What you will do: What the task requires is each entry, restated exactly.

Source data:
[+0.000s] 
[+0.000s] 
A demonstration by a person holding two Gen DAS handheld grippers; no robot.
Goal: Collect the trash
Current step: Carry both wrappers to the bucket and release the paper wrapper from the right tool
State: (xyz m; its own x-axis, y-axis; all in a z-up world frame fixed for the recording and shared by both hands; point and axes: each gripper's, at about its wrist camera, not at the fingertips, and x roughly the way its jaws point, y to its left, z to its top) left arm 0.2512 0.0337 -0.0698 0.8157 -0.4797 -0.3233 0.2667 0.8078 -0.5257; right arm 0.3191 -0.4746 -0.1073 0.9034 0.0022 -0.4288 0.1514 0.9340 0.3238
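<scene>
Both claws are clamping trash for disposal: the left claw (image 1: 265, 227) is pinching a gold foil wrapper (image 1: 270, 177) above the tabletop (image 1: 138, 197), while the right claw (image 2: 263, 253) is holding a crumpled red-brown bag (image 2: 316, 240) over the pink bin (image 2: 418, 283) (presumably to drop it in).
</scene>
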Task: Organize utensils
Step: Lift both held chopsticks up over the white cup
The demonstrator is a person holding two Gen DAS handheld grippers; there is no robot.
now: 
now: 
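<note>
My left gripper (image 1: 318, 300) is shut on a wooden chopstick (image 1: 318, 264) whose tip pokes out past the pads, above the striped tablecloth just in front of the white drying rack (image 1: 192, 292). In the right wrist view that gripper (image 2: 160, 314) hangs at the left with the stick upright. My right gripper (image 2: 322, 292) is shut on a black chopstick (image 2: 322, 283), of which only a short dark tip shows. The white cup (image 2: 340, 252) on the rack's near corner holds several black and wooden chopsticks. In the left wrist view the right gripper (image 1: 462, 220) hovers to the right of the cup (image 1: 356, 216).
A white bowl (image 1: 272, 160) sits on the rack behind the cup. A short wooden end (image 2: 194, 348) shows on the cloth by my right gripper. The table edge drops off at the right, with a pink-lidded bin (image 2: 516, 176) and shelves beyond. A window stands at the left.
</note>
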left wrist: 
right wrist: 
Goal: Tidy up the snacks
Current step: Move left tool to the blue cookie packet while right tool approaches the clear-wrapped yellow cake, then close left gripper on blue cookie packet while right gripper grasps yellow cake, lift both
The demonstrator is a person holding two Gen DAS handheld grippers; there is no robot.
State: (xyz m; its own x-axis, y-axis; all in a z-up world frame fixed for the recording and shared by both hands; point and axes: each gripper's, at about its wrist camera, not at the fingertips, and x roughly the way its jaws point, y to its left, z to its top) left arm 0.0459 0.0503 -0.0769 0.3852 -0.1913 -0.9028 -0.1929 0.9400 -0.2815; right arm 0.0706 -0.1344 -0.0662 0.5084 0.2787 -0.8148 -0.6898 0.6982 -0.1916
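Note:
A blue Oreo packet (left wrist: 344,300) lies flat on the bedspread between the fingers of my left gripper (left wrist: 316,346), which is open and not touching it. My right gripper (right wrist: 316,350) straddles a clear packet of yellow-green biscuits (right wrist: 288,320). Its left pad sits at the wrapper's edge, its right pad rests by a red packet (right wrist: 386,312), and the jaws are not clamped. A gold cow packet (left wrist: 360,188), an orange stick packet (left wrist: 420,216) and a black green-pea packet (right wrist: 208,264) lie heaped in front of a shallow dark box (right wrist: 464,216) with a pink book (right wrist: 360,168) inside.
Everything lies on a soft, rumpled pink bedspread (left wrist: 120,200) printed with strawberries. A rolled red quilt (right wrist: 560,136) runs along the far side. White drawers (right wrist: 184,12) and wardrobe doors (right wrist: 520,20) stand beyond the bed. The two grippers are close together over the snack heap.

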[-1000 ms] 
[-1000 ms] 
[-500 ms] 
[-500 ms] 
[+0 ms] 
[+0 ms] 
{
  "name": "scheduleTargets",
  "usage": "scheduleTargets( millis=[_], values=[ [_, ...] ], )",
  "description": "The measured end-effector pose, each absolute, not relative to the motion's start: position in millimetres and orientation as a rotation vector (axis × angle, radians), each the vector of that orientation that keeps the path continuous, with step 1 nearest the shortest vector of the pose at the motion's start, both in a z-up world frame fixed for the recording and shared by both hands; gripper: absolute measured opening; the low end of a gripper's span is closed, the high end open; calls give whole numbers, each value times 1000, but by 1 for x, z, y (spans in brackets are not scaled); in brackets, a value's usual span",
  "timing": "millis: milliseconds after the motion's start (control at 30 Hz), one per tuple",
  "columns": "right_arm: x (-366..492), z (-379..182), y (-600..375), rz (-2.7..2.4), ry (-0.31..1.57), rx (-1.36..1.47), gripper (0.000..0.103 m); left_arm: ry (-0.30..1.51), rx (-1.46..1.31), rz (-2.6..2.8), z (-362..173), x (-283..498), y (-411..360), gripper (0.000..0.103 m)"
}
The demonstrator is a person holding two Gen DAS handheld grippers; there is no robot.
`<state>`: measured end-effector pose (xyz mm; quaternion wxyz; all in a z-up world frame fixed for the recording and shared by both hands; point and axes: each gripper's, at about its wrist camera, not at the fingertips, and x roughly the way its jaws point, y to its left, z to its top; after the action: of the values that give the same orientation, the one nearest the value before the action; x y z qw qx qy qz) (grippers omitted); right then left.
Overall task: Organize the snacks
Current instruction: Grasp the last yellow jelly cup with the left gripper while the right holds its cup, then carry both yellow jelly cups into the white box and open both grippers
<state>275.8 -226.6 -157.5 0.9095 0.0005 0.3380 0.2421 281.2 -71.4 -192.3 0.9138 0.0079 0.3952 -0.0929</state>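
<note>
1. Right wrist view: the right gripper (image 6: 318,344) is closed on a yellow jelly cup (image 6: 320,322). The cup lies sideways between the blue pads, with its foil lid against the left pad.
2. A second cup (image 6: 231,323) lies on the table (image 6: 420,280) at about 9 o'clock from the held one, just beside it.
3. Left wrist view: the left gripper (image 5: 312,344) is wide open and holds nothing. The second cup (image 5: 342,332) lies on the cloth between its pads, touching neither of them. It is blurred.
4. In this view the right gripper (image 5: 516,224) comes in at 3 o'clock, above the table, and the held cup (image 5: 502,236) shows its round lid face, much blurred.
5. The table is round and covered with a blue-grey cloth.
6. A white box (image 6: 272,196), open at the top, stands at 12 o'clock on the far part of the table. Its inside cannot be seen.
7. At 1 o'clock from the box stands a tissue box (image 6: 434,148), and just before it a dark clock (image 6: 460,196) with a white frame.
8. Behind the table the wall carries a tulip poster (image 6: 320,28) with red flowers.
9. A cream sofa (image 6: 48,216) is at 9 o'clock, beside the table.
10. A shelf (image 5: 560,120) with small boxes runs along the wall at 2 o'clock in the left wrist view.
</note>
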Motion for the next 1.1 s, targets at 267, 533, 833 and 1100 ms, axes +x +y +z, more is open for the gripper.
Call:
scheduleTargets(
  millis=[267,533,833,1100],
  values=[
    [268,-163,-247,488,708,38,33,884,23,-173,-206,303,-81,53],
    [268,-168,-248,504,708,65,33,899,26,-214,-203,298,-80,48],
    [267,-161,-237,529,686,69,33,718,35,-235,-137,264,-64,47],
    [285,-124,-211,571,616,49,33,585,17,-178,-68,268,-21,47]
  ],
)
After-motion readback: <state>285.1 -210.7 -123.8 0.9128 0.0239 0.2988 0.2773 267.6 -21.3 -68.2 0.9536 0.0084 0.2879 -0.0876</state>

Answer to this problem:
[+0.000s] 
[+0.000s] 
A demonstration by a person holding two Gen DAS handheld grippers; no robot.
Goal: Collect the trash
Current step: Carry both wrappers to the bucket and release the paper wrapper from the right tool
State: (xyz m; its own x-axis, y-axis; all in a z-up world frame fixed for the recording and shared by both hands; point and axes: each gripper's, at about its wrist camera, not at the fingertips, and x roughly the way its jaws point, y to its left, z to its top) left arm 0.2512 0.0337 -0.0698 0.8157 -0.4797 -0.3233 0.2667 0.8078 -0.5257; right arm 0.3191 -0.4746 -0.1073 0.9034 0.0022 -0.4288 0.1514 0.9340 0.3238
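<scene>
Both claws are clamping trash for disposal: the left claw (image 1: 265, 227) is pinching a gold foil wrapper (image 1: 270, 177) above the tabletop (image 1: 138, 197), while the right claw (image 2: 263, 253) is holding a crumpled red-brown bag (image 2: 316, 240) over the pink bin (image 2: 418, 283) (presumably to drop it in).
</scene>
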Task: Organize utensils
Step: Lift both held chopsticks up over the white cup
The demonstrator is a person holding two Gen DAS handheld grippers; there is no robot.
now: 
now: 
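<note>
My left gripper (image 1: 318, 300) is shut on a wooden chopstick (image 1: 318, 264) whose tip pokes out past the pads, above the striped tablecloth just in front of the white drying rack (image 1: 192, 292). In the right wrist view that gripper (image 2: 160, 314) hangs at the left with the stick upright. My right gripper (image 2: 322, 292) is shut on a black chopstick (image 2: 322, 283), of which only a short dark tip shows. The white cup (image 2: 340, 252) on the rack's near corner holds several black and wooden chopsticks. In the left wrist view the right gripper (image 1: 462, 220) hovers to the right of the cup (image 1: 356, 216).
A white bowl (image 1: 272, 160) sits on the rack behind the cup. A short wooden end (image 2: 194, 348) shows on the cloth by my right gripper. The table edge drops off at the right, with a pink-lidded bin (image 2: 516, 176) and shelves beyond. A window stands at the left.
</note>
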left wrist: 
right wrist: 
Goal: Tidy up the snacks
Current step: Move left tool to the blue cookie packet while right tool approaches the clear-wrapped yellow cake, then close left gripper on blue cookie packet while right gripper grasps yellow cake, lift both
The demonstrator is a person holding two Gen DAS handheld grippers; there is no robot.
State: (xyz m; its own x-axis, y-axis; all in a z-up world frame fixed for the recording and shared by both hands; point and axes: each gripper's, at about its wrist camera, not at the fingertips, and x roughly the way its jaws point, y to its left, z to its top) left arm 0.0459 0.0503 -0.0769 0.3852 -0.1913 -0.9028 -0.1929 0.9400 -0.2815; right arm 0.0706 -0.1344 -0.0662 0.5084 0.2787 -0.8148 -0.6898 0.6982 -0.1916
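Note:
A blue Oreo packet (left wrist: 344,300) lies flat on the bedspread between the fingers of my left gripper (left wrist: 316,346), which is open and not touching it. My right gripper (right wrist: 316,350) straddles a clear packet of yellow-green biscuits (right wrist: 288,320). Its left pad sits at the wrapper's edge, its right pad rests by a red packet (right wrist: 386,312), and the jaws are not clamped. A gold cow packet (left wrist: 360,188), an orange stick packet (left wrist: 420,216) and a black green-pea packet (right wrist: 208,264) lie heaped in front of a shallow dark box (right wrist: 464,216) with a pink book (right wrist: 360,168) inside.
Everything lies on a soft, rumpled pink bedspread (left wrist: 120,200) printed with strawberries. A rolled red quilt (right wrist: 560,136) runs along the far side. White drawers (right wrist: 184,12) and wardrobe doors (right wrist: 520,20) stand beyond the bed. The two grippers are close together over the snack heap.
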
[-1000 ms] 
[-1000 ms] 
[-500 ms] 
[-500 ms] 
[+0 ms] 
[+0 ms] 
{
  "name": "scheduleTargets",
  "usage": "scheduleTargets( millis=[_], values=[ [_, ...] ], )",
  "description": "The measured end-effector pose, each absolute, not relative to the motion's start: position in millimetres and orientation as a rotation vector (axis × angle, radians), each the vector of that orientation that keeps the path continuous, with step 1 nearest the shortest vector of the pose at the motion's start, both in a z-up world frame fixed for the recording and shared by both hands; gripper: absolute measured opening; the low end of a gripper's span is closed, the high end open; calls give whole numbers, each value times 1000, but by 1 for x, z, y (spans in brackets are not scaled); in brackets, a value's usual span",
  "timing": "millis: milliseconds after the motion's start (control at 30 Hz), one per tuple",
  "columns": "right_arm: x (-366..492), z (-379..182), y (-600..375), rz (-2.7..2.4), ry (-0.31..1.57), rx (-1.36..1.47), gripper (0.000..0.103 m); left_arm: ry (-0.30..1.51), rx (-1.46..1.31), rz (-2.6..2.8), z (-362..173), x (-283..498), y (-411..360), gripper (0.000..0.103 m)"
}
The demonstrator is a person holding two Gen DAS handheld grippers; there is no robot.
`<state>`: measured end-effector pose (xyz mm; quaternion wxyz; all in a z-up world frame fixed for the recording and shared by both hands; point and axes: each gripper's, at about its wrist camera, not at the fingertips, and x roughly the way its jaws point, y to its left, z to its top; after the action: of the values that give the same orientation, the one nearest the value before the action; x y z qw qx qy qz) (grippers omitted); right then left.
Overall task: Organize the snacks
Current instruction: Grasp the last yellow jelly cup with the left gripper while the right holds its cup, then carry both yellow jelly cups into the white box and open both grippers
<state>275.8 -226.6 -157.5 0.9095 0.0005 0.3380 0.2421 281.2 -71.4 -192.3 0.9138 0.0079 0.3952 -0.0929</state>
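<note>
1. Right wrist view: the right gripper (image 6: 318,344) is closed on a yellow jelly cup (image 6: 320,322). The cup lies sideways between the blue pads, with its foil lid against the left pad.
2. A second cup (image 6: 231,323) lies on the table (image 6: 420,280) at about 9 o'clock from the held one, just beside it.
3. Left wrist view: the left gripper (image 5: 312,344) is wide open and holds nothing. The second cup (image 5: 342,332) lies on the cloth between its pads, touching neither of them. It is blurred.
4. In this view the right gripper (image 5: 516,224) comes in at 3 o'clock, above the table, and the held cup (image 5: 502,236) shows its round lid face, much blurred.
5. The table is round and covered with a blue-grey cloth.
6. A white box (image 6: 272,196), open at the top, stands at 12 o'clock on the far part of the table. Its inside cannot be seen.
7. At 1 o'clock from the box stands a tissue box (image 6: 434,148), and just before it a dark clock (image 6: 460,196) with a white frame.
8. Behind the table the wall carries a tulip poster (image 6: 320,28) with red flowers.
9. A cream sofa (image 6: 48,216) is at 9 o'clock, beside the table.
10. A shelf (image 5: 560,120) with small boxes runs along the wall at 2 o'clock in the left wrist view.
</note>
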Motion for the next 1.1 s, targets at 267, 533, 833 and 1100 ms, axes +x +y +z, more is open for the gripper.
Call:
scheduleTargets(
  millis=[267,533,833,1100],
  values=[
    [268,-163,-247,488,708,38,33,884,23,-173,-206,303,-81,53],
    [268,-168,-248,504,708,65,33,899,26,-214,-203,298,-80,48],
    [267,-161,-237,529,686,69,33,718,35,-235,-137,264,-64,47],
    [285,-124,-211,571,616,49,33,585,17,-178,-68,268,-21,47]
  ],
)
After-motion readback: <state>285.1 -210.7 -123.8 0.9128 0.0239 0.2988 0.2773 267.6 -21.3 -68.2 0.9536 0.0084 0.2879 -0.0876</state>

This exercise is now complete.